Devoted to the Propagation and Defense of New Testament Christianity
November 10, 1960

Look To The Fields Of New Jersey

East Orange, N. J.

Located between New York City and Philadelphia, New Jersey, the Garden State, was once described by Benjamin Franklin as "a barrel tapped at both ends." To a great many people New Jersey is the corridor between two great metropolises. Each year thousands of people hurry through the state to visit other places. But New Jersey is also the home of six million people. Fourth smallest of the states, it ranks high in many fields. Statistics can help to know the state, but they cannot reveal the charm. This is New Jersey.

One author described it in these words: "As small as its 8,224 square miles, as unbounded as the world-wide markets it serves; as old as Henry Hudson's Half Moon, as new as the research in its scores of modern laboratories; as gay as the white sand beaches in the summer sun, as somber as the sooty Newark Meadows in a winter twilight. Variety is the secret of New Jersey. In a state which in size a Texan might consider merely an overgrown ranch, there are mountains, cities, farms and beaches — each well-defined and nationally-known. Few states crowd so much into 166 airline miles."

No brethren, this isn't an article to attract tourists. I am not working for the chamber of commerce. I would, however, like to turn the eyes of faithful brethren to the fields of New Jersey. How many churches of Christ meet in this, one of the most thickly populated states in the Union? One directory lists 22 churches. I know of one other that has started meeting since the directory was published. Most of these churches number less than 100 members.

There are several large cities in which the Lord's church is not now meeting. Who will go into these cities to preach the gospel? Who will support them? We would like to encourage faithful gospel preachers to look to New Jersey as a field of work, and it will be work. As one brother expressed it, "You can stay just as busy as you want to." We would like to encourage faithful elders to look to New Jersey as a place to send men to establish and strengthen churches.
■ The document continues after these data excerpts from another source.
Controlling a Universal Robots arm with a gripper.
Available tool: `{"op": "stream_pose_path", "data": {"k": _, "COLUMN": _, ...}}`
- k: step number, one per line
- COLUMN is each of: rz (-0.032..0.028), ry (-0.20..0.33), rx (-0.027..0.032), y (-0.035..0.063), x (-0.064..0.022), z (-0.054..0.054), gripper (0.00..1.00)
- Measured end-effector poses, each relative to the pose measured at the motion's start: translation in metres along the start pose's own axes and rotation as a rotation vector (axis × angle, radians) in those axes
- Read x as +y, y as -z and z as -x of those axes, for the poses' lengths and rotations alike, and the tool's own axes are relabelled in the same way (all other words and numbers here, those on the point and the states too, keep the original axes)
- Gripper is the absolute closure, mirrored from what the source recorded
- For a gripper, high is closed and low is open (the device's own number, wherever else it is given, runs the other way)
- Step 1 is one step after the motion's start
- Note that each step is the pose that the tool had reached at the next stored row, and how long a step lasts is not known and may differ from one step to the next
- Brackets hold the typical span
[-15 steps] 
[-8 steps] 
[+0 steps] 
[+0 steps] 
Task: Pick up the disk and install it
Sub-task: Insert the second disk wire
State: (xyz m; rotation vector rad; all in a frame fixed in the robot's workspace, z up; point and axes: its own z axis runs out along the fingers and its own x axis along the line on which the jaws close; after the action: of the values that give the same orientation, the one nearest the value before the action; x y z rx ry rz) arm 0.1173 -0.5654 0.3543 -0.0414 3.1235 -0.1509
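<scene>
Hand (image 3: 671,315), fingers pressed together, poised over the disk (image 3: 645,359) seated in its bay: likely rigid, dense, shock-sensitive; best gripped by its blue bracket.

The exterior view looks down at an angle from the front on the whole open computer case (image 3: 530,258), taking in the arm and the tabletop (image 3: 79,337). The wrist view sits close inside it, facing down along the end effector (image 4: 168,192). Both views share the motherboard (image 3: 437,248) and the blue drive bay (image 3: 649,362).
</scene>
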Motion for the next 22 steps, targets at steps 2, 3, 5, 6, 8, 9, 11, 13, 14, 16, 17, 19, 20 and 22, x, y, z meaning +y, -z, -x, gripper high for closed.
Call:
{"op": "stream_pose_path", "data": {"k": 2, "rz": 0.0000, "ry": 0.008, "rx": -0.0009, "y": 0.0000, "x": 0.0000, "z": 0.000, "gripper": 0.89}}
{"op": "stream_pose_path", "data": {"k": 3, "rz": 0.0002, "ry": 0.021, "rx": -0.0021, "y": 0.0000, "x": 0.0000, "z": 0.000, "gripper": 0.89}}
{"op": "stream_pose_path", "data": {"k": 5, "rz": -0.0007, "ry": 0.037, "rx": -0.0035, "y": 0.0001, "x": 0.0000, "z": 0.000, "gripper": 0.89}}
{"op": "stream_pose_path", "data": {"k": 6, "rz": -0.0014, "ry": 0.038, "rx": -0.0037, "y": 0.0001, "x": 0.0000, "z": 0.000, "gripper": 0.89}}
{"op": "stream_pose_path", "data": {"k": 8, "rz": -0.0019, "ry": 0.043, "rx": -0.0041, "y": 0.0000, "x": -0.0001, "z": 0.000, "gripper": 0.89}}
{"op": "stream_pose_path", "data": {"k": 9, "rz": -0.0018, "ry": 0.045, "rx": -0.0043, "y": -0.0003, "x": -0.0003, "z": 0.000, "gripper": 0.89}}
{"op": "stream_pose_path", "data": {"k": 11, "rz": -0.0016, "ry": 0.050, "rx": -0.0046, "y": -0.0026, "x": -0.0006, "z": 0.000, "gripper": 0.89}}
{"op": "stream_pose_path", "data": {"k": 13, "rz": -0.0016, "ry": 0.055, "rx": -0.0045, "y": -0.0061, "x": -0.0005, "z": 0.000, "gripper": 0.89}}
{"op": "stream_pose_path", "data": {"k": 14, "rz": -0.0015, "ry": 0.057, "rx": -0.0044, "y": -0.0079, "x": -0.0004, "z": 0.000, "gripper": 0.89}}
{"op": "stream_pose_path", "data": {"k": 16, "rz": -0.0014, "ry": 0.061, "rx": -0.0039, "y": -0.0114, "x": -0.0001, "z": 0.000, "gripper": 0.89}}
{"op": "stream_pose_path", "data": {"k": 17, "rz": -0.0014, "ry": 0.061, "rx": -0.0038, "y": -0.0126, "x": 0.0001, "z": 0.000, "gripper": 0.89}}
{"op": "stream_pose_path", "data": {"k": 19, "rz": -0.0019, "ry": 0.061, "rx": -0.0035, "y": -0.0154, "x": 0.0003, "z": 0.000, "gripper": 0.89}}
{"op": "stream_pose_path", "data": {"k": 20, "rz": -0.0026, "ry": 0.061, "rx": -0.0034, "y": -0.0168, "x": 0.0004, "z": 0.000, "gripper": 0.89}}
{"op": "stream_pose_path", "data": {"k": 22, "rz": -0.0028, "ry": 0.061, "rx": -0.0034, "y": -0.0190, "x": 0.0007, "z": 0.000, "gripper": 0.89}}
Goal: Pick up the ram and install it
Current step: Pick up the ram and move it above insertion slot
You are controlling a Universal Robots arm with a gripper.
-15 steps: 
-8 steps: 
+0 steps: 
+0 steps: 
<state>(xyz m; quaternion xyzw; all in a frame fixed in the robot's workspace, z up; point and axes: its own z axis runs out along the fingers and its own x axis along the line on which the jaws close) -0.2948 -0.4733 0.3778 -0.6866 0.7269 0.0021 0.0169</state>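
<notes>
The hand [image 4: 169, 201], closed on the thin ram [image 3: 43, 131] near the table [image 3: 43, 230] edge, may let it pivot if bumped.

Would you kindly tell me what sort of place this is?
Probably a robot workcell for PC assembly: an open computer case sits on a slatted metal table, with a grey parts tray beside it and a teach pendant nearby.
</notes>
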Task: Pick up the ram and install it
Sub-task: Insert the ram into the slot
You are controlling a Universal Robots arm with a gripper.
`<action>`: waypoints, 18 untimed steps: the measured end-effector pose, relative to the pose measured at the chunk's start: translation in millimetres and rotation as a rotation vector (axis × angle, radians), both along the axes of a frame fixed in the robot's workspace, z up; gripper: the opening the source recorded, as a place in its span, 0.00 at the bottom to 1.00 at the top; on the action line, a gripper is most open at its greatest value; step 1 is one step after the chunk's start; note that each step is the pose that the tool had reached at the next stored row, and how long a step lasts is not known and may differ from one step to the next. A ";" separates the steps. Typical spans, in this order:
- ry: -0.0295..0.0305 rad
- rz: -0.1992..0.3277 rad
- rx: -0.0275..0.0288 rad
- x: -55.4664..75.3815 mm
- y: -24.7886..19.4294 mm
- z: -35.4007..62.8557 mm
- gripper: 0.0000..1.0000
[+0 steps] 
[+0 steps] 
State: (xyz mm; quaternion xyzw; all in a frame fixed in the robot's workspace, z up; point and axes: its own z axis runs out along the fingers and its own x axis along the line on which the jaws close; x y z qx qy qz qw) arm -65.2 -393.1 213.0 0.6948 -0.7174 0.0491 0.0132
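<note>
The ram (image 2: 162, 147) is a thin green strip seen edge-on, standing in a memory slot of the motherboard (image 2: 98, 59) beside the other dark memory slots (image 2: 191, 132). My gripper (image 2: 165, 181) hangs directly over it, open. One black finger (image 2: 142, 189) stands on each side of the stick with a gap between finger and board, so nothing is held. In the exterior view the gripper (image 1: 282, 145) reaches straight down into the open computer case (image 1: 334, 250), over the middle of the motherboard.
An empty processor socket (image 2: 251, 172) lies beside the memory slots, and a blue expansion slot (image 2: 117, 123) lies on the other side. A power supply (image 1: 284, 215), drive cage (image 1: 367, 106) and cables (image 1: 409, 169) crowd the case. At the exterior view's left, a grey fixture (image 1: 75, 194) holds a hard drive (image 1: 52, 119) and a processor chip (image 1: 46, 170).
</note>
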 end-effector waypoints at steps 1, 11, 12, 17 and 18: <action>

Among the larger cities in which the church is not meeting are Phillipsburg, Somerville, Atlantic City, Vineland, Perth Amboy, Jersey City, Paterson, North Bergen, and many others. Brethren, look to the fields. Some southern cities the size of these sometimes support a dozen churches. If you would like more information about the prospects here, write to me. I stand ready to help in any way I can to get more men working in New Jersey.